> _ACTIVITY_
Of all the lines in the entries below, give again exactly those starting at the line containing "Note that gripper" and ending at the line containing "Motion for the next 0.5", both ends included, and no others.

[DATA SHOWN — start]

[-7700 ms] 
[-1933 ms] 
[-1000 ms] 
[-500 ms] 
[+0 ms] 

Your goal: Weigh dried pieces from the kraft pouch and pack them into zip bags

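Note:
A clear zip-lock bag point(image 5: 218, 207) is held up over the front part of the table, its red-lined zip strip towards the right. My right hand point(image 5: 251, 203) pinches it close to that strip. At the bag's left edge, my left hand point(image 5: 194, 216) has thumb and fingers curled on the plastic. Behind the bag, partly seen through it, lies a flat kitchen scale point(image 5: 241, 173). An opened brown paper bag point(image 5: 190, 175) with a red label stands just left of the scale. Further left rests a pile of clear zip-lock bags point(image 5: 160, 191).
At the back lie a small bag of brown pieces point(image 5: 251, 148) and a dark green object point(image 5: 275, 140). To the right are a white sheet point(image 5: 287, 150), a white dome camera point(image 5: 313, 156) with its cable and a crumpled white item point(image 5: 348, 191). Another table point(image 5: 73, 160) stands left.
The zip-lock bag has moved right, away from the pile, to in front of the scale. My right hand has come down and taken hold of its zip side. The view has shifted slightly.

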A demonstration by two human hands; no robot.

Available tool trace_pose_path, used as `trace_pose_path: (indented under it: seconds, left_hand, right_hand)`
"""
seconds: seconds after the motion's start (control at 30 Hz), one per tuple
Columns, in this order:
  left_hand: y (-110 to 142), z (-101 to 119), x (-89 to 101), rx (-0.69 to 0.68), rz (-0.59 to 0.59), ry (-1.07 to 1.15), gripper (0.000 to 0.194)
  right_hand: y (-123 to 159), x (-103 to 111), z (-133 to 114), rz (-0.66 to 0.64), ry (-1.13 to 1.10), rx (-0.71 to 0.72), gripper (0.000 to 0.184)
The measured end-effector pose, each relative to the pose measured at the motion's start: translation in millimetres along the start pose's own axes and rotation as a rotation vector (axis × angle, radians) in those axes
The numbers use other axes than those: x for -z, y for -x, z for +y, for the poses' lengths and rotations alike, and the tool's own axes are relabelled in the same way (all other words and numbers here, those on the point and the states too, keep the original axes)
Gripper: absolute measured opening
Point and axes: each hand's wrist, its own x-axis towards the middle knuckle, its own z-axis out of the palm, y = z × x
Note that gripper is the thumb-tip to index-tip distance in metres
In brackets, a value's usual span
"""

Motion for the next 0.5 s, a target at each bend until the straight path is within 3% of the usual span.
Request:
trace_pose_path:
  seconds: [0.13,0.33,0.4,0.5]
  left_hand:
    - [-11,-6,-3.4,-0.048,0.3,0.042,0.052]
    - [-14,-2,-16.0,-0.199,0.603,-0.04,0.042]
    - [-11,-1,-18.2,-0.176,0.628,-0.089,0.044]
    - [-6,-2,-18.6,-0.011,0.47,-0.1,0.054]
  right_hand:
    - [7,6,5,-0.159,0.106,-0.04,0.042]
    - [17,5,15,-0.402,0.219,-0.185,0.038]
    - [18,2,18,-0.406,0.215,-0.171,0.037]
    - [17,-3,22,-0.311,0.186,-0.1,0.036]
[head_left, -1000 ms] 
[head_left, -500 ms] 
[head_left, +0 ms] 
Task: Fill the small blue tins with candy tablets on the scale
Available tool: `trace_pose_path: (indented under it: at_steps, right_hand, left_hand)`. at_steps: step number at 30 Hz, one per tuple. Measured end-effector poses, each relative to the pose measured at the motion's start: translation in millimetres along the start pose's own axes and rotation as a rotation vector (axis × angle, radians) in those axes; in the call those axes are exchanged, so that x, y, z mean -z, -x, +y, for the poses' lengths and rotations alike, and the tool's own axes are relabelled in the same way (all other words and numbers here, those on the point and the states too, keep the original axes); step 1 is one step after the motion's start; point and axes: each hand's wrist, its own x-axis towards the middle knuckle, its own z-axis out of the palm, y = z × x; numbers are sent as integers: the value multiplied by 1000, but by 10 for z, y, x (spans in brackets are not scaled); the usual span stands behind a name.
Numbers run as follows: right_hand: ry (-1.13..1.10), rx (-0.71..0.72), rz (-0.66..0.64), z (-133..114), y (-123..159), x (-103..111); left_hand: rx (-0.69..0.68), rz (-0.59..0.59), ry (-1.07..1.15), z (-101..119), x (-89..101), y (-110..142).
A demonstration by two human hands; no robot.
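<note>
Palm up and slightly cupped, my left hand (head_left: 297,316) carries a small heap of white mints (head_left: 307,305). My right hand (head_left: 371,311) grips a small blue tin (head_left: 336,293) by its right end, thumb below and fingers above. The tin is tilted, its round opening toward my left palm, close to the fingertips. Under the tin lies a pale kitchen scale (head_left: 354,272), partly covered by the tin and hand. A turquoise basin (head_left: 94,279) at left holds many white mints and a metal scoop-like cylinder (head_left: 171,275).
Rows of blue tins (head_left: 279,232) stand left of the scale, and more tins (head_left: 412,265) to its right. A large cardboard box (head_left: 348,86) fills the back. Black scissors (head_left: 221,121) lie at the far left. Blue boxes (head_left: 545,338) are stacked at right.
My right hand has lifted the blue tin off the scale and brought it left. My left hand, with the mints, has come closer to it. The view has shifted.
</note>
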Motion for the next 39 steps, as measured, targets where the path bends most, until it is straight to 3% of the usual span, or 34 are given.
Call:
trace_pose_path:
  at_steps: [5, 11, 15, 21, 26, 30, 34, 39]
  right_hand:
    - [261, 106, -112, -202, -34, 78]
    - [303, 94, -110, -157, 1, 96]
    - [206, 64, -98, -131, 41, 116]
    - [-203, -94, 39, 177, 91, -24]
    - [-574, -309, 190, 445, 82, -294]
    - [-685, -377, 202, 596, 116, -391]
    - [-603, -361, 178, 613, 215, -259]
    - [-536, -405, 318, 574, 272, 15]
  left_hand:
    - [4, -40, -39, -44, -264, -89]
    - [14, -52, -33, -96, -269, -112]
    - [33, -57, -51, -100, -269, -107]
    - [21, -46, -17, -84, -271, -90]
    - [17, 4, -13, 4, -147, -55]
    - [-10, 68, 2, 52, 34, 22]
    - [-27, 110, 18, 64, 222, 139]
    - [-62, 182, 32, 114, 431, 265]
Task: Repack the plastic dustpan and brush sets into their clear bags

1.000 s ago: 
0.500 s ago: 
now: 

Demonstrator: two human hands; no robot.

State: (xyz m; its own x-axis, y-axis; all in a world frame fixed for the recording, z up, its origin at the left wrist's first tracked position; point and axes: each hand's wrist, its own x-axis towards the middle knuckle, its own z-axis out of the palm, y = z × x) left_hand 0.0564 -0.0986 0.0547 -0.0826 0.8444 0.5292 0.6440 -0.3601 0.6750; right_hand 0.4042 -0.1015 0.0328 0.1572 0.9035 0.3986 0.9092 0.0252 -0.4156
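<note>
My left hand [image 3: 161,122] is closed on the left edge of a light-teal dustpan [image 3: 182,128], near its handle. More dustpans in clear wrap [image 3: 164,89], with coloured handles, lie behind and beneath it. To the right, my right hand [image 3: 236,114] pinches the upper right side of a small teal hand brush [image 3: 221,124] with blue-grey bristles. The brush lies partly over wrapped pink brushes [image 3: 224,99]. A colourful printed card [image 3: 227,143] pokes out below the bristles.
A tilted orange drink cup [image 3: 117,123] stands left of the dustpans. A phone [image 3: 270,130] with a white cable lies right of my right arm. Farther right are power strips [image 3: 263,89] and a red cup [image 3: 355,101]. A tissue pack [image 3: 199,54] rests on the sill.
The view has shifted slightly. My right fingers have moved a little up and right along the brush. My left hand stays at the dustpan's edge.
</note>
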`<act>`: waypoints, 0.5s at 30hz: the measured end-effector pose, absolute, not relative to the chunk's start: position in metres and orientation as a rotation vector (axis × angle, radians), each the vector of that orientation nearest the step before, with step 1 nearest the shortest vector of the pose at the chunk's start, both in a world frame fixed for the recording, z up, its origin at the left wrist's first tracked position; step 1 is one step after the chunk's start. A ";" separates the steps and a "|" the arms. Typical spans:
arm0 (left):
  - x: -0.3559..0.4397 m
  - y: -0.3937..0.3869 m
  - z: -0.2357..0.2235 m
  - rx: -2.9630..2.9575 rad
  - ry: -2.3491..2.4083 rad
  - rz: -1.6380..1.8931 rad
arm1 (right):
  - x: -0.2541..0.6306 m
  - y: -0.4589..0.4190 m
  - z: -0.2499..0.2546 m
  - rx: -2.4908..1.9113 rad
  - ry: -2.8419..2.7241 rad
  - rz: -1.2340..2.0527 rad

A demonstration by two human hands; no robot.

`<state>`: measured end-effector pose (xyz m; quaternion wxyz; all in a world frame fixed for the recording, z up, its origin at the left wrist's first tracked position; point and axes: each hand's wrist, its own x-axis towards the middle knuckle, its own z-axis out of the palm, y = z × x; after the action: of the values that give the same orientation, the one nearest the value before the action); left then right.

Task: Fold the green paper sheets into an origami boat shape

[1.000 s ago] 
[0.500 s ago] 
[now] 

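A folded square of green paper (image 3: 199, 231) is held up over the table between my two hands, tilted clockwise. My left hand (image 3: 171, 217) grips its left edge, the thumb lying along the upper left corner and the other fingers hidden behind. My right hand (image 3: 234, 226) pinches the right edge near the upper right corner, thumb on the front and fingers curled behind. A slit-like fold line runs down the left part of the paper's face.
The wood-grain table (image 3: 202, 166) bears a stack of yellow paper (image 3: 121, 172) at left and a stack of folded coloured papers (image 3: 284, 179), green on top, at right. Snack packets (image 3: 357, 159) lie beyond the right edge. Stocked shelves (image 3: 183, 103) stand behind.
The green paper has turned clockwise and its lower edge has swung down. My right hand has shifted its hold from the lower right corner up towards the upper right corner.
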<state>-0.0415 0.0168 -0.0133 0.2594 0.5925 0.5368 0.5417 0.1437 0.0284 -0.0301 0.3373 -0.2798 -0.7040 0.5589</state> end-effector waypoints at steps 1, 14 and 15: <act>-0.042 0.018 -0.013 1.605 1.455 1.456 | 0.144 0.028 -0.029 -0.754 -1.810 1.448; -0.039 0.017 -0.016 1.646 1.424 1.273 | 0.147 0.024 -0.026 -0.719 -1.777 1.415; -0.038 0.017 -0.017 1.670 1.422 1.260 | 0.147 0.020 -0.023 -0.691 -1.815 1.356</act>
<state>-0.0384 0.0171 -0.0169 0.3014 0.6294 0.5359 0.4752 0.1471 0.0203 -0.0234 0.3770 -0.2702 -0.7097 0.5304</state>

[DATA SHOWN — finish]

> _ANSWER SECTION_
Note that gripper is the thumb-tip to index-tip distance in metres
In brackets, a value's usual span
"""

Motion for the next 0.5 s, a target at each bend until the straight path is within 3% of the usual span.

No additional answer text is required.